Of the records that follow, copy only the lines from the line containing "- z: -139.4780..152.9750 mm" to the line containing "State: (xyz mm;", both included, exactly as written.

### Supplied entries
━━━━━━━━━━

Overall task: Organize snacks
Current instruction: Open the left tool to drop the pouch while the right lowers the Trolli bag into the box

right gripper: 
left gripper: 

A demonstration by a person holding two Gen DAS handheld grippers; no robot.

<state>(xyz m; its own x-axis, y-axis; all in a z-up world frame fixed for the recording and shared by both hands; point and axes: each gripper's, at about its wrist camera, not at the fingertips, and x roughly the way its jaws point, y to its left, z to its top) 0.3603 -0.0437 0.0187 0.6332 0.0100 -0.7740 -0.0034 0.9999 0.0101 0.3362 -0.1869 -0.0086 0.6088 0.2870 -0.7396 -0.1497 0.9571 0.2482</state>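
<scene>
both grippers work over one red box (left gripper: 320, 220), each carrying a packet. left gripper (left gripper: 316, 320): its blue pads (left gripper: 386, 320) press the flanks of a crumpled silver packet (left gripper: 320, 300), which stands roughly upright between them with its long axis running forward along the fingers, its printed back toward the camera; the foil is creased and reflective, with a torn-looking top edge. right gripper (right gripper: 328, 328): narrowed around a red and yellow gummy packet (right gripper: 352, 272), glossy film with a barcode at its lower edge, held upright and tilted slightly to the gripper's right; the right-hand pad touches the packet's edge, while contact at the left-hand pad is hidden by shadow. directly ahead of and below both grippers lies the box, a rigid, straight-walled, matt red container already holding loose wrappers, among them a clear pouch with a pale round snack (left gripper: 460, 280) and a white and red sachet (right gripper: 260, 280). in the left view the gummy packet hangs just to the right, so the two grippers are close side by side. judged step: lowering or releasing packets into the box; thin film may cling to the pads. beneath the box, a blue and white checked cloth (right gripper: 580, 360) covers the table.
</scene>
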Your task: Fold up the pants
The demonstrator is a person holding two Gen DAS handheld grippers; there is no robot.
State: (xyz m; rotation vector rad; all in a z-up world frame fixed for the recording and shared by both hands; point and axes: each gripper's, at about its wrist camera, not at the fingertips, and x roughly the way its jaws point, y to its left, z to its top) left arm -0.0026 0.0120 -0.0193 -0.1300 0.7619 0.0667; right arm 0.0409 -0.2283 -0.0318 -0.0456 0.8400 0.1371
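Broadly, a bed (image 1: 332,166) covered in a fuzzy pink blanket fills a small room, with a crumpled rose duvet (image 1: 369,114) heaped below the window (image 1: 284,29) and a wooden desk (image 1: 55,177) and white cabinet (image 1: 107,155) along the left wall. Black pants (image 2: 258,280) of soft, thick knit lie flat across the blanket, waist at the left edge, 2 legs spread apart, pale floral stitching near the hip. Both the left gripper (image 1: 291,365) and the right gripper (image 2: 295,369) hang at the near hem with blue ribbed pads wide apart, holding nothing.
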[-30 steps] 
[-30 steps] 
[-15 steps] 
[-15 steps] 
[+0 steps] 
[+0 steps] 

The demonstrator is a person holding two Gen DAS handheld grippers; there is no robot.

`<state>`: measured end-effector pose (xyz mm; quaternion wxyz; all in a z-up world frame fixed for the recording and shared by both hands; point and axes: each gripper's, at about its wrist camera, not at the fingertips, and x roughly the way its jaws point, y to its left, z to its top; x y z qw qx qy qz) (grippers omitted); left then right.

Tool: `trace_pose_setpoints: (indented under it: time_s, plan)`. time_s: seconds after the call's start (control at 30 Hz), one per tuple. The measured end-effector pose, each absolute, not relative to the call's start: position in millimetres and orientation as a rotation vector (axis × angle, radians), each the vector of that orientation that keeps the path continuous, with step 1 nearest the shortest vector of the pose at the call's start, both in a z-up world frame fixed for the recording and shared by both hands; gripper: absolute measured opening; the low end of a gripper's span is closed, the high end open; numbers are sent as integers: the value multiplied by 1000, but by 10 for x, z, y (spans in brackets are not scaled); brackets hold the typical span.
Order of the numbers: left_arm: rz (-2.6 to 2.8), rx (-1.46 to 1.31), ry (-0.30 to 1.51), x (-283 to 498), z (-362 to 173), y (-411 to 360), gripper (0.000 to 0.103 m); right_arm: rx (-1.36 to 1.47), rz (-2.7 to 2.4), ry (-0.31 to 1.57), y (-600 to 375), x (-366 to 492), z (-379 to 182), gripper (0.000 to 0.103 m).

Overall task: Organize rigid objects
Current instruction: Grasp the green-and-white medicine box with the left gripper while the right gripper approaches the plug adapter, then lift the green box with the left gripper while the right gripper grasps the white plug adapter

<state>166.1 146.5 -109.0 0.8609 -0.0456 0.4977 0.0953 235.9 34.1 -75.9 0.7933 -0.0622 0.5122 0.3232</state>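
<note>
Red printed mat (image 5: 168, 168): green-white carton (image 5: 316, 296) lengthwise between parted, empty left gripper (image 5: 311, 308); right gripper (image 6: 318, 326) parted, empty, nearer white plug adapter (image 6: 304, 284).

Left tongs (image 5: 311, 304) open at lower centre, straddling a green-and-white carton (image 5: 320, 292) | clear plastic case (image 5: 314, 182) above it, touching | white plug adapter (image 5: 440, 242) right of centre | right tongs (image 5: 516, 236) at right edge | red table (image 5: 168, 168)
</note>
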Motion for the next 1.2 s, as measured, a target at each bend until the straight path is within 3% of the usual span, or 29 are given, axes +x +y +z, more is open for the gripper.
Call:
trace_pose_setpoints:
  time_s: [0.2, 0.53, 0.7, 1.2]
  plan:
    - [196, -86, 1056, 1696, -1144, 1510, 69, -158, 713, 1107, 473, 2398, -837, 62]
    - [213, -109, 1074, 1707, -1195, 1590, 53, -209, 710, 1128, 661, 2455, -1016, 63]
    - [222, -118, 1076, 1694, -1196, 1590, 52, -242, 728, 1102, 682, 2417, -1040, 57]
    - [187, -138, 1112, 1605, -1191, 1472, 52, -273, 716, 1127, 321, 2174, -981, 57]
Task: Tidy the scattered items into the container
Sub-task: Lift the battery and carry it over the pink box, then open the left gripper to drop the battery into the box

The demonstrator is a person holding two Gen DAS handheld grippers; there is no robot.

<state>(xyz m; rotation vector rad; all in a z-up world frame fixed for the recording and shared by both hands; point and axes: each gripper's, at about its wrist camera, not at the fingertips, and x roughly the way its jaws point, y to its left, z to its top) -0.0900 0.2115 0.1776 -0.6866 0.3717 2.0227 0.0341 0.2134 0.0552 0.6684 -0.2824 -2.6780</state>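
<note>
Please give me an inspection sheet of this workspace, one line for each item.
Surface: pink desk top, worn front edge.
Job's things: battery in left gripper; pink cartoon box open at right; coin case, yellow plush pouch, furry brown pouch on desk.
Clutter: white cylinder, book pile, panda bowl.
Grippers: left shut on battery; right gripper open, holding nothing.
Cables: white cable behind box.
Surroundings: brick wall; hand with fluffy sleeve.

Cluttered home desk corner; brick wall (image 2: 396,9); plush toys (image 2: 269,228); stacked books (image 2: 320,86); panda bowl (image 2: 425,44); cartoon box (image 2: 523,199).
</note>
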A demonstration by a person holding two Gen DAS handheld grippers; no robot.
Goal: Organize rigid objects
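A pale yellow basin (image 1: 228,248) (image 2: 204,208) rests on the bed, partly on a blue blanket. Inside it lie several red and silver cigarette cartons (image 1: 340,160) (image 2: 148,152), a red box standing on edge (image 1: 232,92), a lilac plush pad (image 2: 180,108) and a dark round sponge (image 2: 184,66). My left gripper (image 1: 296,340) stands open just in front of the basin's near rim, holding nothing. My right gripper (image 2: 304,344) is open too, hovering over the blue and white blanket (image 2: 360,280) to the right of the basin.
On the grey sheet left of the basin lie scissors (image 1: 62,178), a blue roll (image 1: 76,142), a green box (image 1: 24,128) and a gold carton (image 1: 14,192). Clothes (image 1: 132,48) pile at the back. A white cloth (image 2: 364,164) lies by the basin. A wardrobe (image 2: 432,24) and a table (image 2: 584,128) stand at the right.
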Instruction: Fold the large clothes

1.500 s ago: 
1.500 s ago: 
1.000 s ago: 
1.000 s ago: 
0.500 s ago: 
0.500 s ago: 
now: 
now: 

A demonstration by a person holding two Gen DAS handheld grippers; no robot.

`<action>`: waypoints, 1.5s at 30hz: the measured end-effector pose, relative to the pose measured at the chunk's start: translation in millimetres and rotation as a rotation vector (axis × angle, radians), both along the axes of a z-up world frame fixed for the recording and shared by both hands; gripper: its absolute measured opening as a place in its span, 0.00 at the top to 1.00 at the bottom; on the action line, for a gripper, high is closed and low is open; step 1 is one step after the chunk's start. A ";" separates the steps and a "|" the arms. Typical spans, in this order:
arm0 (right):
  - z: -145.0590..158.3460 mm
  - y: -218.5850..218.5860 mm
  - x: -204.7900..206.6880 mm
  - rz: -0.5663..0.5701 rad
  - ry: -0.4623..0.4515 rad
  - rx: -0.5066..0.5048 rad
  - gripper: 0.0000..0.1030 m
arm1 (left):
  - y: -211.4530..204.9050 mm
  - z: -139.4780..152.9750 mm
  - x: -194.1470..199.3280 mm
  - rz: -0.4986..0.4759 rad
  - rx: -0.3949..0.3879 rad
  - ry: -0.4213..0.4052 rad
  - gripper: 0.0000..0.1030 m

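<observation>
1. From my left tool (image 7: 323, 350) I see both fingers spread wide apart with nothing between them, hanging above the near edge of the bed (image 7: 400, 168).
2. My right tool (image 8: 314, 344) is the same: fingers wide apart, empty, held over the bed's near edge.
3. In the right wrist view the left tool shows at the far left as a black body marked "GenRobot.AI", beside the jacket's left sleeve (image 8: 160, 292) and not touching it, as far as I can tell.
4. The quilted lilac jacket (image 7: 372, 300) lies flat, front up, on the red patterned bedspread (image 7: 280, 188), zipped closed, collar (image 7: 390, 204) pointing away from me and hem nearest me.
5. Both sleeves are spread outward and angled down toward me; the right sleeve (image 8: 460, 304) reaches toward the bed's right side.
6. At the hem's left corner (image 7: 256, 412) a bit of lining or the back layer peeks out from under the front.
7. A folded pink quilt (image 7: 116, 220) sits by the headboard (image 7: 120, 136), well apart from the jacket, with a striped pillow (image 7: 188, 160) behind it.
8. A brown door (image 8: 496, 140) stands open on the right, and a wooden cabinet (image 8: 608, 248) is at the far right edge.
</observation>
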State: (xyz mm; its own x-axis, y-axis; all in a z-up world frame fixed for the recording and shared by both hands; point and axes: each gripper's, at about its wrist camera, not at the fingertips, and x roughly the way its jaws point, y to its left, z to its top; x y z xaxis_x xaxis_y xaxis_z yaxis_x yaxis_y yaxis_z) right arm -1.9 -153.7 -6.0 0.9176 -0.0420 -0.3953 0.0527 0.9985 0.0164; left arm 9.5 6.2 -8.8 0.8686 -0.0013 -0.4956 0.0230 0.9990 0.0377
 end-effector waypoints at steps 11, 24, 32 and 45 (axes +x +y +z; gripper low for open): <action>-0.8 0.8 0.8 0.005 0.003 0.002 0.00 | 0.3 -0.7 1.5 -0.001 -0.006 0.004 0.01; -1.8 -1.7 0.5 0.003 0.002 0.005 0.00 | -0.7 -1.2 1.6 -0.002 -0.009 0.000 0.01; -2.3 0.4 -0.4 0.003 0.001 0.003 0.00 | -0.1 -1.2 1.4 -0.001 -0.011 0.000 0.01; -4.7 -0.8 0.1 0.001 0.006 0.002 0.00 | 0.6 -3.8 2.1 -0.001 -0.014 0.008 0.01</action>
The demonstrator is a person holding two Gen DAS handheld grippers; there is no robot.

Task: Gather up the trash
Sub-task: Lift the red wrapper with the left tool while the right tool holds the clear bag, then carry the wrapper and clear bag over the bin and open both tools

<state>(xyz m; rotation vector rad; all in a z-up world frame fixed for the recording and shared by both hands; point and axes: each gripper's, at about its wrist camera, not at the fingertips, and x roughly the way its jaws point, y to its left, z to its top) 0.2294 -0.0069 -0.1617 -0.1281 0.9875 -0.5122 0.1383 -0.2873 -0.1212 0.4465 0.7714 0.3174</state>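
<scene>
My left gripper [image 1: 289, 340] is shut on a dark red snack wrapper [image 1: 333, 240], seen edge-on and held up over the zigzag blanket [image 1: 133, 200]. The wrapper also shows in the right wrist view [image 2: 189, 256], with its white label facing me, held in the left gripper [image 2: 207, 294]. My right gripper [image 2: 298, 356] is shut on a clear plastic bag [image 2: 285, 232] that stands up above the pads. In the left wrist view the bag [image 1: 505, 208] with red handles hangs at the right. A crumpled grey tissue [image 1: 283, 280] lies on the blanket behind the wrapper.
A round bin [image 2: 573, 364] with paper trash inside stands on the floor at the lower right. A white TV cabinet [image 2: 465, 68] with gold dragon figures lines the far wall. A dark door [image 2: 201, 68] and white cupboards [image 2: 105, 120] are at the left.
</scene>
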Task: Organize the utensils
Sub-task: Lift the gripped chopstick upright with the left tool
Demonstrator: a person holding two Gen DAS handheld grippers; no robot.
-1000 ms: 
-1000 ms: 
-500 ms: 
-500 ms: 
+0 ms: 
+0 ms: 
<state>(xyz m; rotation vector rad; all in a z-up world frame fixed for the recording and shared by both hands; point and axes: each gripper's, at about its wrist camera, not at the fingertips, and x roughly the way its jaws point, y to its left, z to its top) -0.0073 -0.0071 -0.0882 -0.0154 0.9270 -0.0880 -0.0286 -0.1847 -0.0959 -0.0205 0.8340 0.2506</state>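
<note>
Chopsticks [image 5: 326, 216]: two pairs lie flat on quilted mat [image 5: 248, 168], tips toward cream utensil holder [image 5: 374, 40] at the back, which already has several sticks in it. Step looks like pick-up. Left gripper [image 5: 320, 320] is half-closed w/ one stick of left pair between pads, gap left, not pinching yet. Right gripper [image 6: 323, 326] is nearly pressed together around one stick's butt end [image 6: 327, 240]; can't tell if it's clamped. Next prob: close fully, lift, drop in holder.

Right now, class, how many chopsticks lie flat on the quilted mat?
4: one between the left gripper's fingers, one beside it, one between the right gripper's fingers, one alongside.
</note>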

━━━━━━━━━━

### Answer below
  - z: -139.4780..152.9750 mm
  - x: -194.1470..199.3280 mm
  - rz: -0.4986..0.4759 rad
  - rx: -0.3949..0.3879 rad
  - ry: -0.4213..0.4052 rad
  - gripper: 0.0000..0.1030 m

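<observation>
1. From my left tool (image 7: 323, 350) I see both fingers spread wide apart with nothing between them, hanging above the near edge of the bed (image 7: 400, 168).
2. My right tool (image 8: 314, 344) is the same: fingers wide apart, empty, held over the bed's near edge.
3. In the right wrist view the left tool shows at the far left as a black body marked "GenRobot.AI", beside the jacket's left sleeve (image 8: 160, 292) and not touching it, as far as I can tell.
4. The quilted lilac jacket (image 7: 372, 300) lies flat, front up, on the red patterned bedspread (image 7: 280, 188), zipped closed, collar (image 7: 390, 204) pointing away from me and hem nearest me.
5. Both sleeves are spread outward and angled down toward me; the right sleeve (image 8: 460, 304) reaches toward the bed's right side.
6. At the hem's left corner (image 7: 256, 412) a bit of lining or the back layer peeks out from under the front.
7. A folded pink quilt (image 7: 116, 220) sits by the headboard (image 7: 120, 136), well apart from the jacket, with a striped pillow (image 7: 188, 160) behind it.
8. A brown door (image 8: 496, 140) stands open on the right, and a wooden cabinet (image 8: 608, 248) is at the far right edge.
</observation>
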State: (xyz mm; its own x-axis, y-axis; all in a z-up world frame fixed for the recording and shared by both hands; point and axes: each gripper's, at about its wrist camera, not at the fingertips, and x roughly the way its jaws point, y to its left, z to its top; x y z xaxis_x xaxis_y xaxis_z yaxis_x yaxis_y yaxis_z) right arm -1.9 -153.7 -6.0 0.9176 -0.0420 -0.3953 0.0527 0.9985 0.0164; left arm 9.5 6.2 -8.8 0.8686 -0.0013 -0.4956 0.0230 0.9990 0.0377

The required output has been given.